§ Your task
Starting at the line below that contains "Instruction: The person" and ending at the line that contains "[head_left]", retype each line exactly as it stands, but omit the pictures.

[Extracted data entries]
....

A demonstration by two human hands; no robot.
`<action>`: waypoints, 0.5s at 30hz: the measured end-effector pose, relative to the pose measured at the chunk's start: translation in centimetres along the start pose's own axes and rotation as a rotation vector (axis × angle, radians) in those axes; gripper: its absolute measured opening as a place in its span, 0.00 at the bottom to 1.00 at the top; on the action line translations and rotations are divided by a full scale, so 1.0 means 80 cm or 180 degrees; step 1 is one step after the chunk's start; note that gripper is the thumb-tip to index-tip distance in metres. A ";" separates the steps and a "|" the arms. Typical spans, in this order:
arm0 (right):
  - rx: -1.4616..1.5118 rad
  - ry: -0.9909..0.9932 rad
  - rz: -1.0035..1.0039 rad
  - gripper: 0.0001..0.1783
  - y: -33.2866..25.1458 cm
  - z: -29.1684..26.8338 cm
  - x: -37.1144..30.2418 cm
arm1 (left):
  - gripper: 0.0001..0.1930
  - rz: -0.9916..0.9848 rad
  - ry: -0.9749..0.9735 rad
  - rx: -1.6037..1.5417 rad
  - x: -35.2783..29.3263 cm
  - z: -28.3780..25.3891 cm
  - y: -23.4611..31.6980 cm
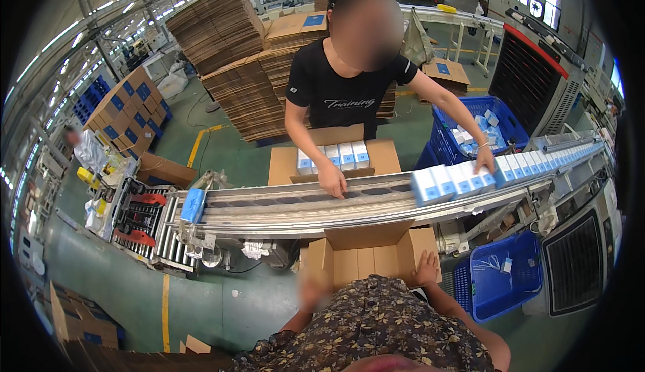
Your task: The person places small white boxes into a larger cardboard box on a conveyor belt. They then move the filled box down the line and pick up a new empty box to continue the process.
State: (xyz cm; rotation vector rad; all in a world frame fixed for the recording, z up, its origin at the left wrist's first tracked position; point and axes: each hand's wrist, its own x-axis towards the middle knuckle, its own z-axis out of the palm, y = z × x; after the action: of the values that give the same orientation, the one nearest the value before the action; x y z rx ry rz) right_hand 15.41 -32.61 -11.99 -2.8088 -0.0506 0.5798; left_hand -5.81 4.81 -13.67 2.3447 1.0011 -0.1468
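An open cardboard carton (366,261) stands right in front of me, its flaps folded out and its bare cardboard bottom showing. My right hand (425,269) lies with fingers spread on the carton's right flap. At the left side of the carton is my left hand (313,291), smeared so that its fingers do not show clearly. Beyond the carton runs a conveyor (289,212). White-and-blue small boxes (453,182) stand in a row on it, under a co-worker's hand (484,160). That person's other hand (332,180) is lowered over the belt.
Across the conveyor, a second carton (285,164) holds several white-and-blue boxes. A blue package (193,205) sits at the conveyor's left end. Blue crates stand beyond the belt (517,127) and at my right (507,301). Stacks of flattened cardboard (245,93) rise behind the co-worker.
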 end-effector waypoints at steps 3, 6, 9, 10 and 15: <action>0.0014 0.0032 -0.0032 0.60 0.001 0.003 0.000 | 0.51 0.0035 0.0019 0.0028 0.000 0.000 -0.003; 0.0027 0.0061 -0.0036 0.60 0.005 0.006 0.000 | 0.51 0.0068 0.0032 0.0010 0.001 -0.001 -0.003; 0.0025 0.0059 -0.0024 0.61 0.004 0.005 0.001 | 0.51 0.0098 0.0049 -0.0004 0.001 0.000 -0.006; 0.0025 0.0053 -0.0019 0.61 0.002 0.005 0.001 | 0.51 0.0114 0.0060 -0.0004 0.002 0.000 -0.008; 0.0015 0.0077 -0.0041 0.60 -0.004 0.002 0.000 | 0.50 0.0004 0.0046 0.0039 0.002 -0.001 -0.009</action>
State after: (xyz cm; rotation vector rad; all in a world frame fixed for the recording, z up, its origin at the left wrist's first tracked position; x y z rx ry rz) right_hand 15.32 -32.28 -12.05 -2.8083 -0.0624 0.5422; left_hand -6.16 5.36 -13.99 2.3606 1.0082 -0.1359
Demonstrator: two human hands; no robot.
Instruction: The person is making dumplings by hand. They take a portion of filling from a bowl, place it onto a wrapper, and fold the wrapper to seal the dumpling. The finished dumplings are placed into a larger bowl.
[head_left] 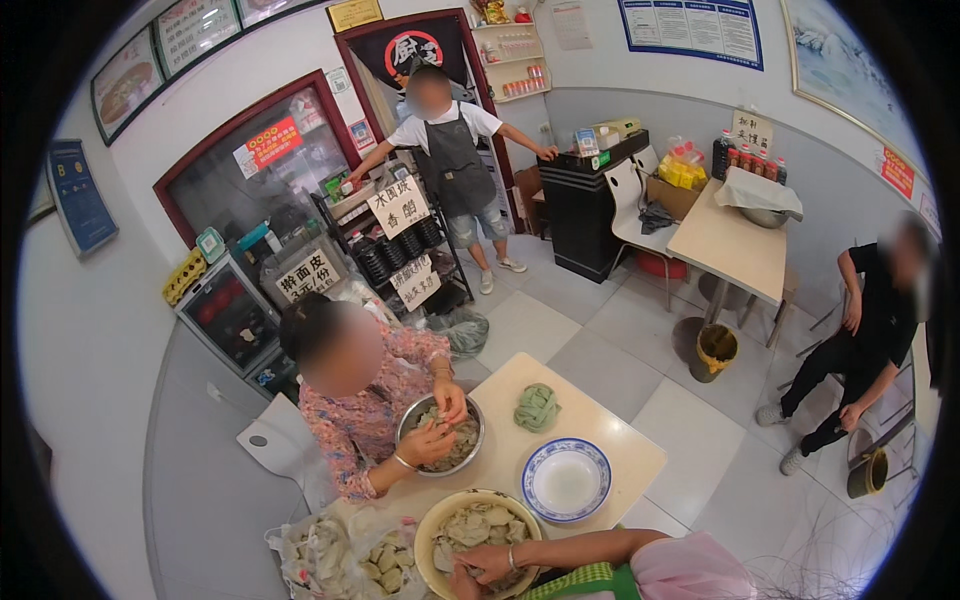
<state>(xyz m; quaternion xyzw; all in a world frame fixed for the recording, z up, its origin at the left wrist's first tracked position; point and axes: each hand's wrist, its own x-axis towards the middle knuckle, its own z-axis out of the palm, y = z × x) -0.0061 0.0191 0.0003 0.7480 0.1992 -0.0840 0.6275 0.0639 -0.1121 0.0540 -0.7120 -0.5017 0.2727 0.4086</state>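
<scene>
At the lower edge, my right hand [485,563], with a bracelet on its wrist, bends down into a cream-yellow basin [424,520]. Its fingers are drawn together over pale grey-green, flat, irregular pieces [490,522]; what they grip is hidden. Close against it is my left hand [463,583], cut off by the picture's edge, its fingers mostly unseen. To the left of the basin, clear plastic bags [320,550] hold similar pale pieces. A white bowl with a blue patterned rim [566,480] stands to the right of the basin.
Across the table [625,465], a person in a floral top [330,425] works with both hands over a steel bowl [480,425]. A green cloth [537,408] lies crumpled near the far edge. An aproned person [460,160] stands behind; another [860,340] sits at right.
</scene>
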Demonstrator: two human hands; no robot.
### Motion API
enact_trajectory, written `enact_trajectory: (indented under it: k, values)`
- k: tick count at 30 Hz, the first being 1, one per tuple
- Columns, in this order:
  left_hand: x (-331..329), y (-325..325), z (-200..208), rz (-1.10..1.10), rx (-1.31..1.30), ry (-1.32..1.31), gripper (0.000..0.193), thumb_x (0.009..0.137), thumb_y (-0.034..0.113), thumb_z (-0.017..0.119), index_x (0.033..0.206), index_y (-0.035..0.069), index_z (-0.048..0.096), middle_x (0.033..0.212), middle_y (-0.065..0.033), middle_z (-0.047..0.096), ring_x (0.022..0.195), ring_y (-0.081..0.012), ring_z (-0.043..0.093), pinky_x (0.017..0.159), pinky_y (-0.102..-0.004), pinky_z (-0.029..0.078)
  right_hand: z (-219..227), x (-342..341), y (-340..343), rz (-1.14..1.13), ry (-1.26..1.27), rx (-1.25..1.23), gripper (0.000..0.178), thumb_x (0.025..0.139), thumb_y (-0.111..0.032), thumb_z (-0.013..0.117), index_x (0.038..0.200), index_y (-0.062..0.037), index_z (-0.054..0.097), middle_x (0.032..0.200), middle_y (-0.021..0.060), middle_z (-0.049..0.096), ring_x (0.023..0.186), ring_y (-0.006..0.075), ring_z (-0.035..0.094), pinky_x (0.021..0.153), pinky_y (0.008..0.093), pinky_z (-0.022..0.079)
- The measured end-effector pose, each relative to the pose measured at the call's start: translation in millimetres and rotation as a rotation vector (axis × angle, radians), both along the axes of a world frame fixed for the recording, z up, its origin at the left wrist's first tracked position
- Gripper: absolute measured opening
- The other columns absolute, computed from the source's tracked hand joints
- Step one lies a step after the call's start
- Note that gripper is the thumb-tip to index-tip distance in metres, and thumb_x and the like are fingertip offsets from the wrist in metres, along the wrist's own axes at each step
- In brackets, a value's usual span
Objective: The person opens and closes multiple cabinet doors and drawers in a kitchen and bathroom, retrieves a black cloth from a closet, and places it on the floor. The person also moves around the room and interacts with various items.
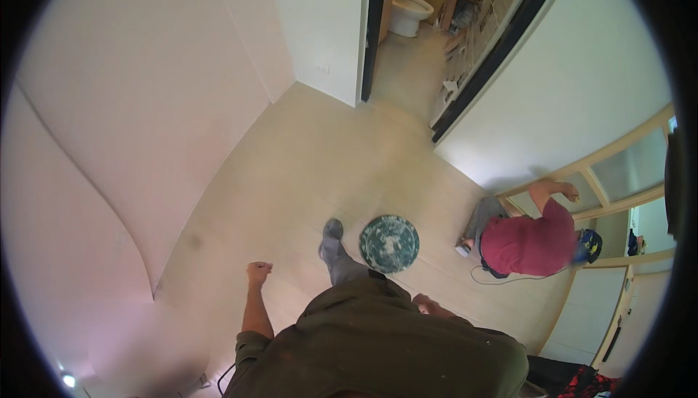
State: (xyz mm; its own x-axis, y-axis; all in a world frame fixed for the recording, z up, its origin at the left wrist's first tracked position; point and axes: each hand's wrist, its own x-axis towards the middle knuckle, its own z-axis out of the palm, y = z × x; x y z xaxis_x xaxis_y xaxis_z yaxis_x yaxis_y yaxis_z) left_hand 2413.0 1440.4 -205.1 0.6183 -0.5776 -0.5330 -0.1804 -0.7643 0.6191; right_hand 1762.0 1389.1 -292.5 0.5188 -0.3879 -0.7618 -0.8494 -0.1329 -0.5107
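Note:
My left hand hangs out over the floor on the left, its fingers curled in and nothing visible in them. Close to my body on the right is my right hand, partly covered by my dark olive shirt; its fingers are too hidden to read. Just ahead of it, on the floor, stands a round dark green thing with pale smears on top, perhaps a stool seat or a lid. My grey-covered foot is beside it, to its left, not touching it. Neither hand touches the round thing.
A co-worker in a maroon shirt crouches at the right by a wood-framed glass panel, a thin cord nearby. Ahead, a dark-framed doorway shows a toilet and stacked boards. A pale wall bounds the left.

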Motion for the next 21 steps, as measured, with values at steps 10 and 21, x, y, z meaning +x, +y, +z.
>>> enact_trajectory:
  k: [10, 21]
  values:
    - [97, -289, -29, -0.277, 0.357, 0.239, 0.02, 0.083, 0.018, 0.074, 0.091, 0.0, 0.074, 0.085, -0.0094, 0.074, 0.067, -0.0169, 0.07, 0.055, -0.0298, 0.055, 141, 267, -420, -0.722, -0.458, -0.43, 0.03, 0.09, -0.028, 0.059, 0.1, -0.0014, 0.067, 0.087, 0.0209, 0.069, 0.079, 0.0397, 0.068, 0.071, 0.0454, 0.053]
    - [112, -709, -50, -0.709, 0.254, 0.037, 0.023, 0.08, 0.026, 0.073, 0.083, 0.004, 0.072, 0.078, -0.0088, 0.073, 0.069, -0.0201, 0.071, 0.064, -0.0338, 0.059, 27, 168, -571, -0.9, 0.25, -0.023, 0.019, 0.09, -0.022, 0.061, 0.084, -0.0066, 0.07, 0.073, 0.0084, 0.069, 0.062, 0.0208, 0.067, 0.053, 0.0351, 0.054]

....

§ Written answer
Instruction: The person is making dumplings by hand. They take a portion of filling from a bowl, place it onto a wrapper, and fold the wrapper to seal the dumpling. The finished dumplings are placed into a larger bowl.
[head_left] 

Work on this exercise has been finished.